И почему бы мне теперь не поехать в Тель-Авив? Или не остаться в Вене? Почему мне не стать венским евреем? В Одессе я был. – Он загнул палец. – В Киеве, сами знаете… Там был, здесь был, в тюрьме сидел. Вы знаете, я сидел в тюрьме? О, это большая комедия. Я был настоящим бомжом… мне дали профессию. Теперь я профессионал. Жаль только, что папа не может радоваться моим успехам. Вы помните, наверное, что у меня был отец? Он был… да, папа мой слыл большим учёным среди баранов. Перед смертью, а он, вроде того, что умер год назад, – отец прислал мне письмо. Всё у нас было, но писем не писали… Мы с ним старались не помнить друг о друге, а тут он прислал через знакомых письмо на хорошей такой бумаге, без единой ошибки. Знаете, что он написал? Приблизительно так:

«Нюма, если бы ты знал, как мне тяжко! Я не хочу никому ничего говорить. Мне тяжко всё: и моя фамилия, и мои толстые книги, где, как мне казалось, я очень хитро прятал крохотное семечко правды, которая никому не нужна, будь она даже величиной со слона. Мне тяжко и от себя, потому что я родной твой отец. Ты ничего не смог. У меня хранится твой дневник, который ты вёл в детстве, твои сочинения… Ты был талантливым и добрым ребёнком, ты любил меня и маму, и мы катались на пароходе. У мамы была такая большая соломенная шляпа.
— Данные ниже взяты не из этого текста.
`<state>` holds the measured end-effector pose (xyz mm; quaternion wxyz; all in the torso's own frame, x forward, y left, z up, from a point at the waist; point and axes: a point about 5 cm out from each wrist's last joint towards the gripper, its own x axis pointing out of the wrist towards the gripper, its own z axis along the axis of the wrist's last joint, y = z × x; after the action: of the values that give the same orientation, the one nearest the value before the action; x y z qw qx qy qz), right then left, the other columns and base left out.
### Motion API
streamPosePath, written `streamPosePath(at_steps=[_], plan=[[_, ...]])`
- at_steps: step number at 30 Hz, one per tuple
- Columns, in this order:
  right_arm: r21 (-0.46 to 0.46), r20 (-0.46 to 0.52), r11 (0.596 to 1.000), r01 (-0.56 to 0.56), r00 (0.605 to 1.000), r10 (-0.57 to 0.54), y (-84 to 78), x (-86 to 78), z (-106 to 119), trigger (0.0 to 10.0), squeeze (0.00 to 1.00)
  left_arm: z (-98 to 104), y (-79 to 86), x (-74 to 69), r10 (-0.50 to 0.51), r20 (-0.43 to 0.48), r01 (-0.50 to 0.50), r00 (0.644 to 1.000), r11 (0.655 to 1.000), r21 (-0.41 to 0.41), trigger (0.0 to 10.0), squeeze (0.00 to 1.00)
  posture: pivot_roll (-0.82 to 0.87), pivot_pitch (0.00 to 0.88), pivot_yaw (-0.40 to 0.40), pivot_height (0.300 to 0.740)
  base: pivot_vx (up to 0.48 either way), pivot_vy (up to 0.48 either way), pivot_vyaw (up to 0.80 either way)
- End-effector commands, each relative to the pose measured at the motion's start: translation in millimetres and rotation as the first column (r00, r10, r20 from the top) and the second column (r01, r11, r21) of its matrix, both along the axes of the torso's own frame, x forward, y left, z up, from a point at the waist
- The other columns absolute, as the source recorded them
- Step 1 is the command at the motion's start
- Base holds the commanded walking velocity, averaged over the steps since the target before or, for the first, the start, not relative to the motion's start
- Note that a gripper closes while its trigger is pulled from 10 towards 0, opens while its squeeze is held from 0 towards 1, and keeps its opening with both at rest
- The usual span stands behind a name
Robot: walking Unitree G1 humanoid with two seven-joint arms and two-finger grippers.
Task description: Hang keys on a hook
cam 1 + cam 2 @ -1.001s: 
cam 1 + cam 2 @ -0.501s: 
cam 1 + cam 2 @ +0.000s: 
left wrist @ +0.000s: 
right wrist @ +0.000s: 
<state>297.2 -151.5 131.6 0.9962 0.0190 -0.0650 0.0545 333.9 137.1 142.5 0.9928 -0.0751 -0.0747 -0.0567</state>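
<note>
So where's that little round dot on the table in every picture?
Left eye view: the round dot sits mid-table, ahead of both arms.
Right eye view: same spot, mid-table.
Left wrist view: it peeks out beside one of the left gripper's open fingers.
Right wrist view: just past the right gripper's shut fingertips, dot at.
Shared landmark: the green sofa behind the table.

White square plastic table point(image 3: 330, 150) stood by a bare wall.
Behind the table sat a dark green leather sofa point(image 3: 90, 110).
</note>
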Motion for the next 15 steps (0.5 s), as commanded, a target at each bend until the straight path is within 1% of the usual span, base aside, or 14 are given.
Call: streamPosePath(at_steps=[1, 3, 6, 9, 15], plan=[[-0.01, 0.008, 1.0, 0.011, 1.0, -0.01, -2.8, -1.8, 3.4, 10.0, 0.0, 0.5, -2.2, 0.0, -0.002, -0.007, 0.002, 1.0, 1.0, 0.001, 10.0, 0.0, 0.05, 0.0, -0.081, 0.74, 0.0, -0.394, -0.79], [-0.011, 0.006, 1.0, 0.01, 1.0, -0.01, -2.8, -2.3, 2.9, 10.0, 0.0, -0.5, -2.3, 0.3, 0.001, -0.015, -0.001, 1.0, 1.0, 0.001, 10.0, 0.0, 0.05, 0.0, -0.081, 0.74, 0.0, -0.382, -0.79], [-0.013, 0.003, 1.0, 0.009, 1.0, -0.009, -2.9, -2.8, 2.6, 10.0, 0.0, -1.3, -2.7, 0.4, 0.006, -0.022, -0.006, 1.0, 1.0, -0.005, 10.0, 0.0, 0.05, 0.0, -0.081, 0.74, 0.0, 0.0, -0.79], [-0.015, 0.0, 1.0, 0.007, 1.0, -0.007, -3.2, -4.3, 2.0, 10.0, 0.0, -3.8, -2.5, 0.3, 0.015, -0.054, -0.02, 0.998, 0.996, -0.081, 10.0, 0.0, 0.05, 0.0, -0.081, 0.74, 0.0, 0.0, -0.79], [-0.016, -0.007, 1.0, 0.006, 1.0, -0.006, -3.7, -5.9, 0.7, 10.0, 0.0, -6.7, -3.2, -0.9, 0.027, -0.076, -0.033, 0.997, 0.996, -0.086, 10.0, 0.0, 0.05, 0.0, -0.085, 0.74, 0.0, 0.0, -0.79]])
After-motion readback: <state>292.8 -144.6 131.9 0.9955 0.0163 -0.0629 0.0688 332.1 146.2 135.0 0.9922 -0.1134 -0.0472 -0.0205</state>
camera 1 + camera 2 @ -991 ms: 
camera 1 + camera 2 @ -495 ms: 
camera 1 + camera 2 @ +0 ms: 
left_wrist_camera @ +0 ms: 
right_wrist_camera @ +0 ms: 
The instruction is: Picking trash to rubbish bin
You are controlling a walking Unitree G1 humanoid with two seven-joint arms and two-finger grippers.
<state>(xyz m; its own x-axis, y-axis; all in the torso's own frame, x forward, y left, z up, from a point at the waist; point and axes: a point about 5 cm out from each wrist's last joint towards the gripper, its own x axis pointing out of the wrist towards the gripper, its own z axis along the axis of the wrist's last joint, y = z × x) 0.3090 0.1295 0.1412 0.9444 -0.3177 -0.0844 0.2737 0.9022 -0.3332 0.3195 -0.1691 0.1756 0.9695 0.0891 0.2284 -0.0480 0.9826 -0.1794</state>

Ты не помнишь, и это неважно, не подумай, что я сужу тебя. Кого я могу судить, как не себя самого? Мне тяжко, что я не могу любить тебя, не могу. И знаешь, почему? Я скажу тебе откровенно, Нюма, ты – свидетель моего стыда. Даже то, что я написал тебе письмо… Месяц назад я поехал в Хмельницк, чтобы собраться с мыслями, отдохнуть, привести себя в порядок. Мне кое-что стало известно – анализы, недомолвки врачей, их уверенность сложилась для меня в исчерпывающую картину. Когда я приехал к Марку Захаровичу… – ты его знаешь. Его любила наша мама. Но не в этом дело. Я просто пришёл к нему. Мы купили пива, сели за стол под грушей в его дворе, поговорили о родственниках – кстати, Нина о тебе всё время расспрашивает, а то, что она вышла замуж, – всего-навсего непроверенные слухи. Попили мы пива, и он первый, я ему ничего не успел сказать – спросил: болен ли я. Я сказал, что мне просто тяжко. Тогда он спросил, почему мне тяжко, и я рассказал всё по порядку. Он кивал головой и приговаривал: «Обычное дело, обычное дело». Рак, говорил я ему, а он знай своё: «Обычное дело!» Потом, когда я выговорился, он спросил, что я оставил себе.